START STORED DATA

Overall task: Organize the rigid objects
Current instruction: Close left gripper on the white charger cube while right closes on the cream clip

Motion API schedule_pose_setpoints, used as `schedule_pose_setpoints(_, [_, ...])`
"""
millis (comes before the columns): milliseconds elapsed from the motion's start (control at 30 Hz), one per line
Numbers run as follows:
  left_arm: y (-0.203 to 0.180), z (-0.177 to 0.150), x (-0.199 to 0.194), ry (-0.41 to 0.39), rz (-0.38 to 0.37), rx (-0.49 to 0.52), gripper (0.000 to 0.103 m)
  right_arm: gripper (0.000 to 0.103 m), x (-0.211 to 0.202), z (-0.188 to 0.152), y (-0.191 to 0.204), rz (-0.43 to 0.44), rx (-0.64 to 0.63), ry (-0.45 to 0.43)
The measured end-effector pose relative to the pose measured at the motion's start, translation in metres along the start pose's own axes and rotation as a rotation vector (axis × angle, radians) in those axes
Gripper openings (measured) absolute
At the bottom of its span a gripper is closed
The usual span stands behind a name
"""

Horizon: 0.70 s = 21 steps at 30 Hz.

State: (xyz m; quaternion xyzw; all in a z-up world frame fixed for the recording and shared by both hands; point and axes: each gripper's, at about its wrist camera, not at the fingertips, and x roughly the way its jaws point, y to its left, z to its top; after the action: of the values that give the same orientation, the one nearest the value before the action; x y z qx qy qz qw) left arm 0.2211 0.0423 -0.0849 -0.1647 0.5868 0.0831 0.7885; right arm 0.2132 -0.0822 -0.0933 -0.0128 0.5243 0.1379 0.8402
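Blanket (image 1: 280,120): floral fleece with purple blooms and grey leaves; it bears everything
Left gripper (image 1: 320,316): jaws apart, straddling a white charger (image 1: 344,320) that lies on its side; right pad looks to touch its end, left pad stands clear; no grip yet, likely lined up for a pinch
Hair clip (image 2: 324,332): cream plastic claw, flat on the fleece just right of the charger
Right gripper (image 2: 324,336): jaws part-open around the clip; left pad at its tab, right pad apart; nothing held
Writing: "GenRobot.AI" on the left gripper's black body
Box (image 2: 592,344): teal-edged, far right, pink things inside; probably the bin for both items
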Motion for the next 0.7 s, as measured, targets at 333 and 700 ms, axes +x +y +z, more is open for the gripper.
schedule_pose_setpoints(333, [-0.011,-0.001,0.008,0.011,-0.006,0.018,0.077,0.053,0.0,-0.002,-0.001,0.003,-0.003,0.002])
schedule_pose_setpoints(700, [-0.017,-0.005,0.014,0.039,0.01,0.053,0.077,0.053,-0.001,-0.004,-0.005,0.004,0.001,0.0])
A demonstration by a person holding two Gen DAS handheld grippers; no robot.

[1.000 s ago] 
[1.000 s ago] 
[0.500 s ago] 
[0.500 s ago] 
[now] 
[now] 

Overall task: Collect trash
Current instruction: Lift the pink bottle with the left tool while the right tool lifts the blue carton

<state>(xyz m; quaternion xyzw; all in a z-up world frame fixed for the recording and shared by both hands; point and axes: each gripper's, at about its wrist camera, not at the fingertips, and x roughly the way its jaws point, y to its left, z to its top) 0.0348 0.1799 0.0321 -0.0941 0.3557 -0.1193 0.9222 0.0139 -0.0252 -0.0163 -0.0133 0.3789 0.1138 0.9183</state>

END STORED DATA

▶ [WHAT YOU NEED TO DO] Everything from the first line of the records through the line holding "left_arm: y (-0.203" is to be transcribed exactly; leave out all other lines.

▶ [SOLUTION FOR THIS PROBLEM]
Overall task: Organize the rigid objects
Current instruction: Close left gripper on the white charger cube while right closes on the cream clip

Motion API schedule_pose_setpoints, used as `schedule_pose_setpoints(_, [_, ...])`
"""
millis (comes before the columns): milliseconds elapsed from the motion's start (control at 30 Hz), one per line
Numbers run as follows:
  left_arm: y (-0.203 to 0.180), z (-0.177 to 0.150), x (-0.199 to 0.194), ry (-0.41 to 0.39), rz (-0.38 to 0.37), rx (-0.49 to 0.52), gripper (0.000 to 0.103 m)

Work on the exercise is now concluded.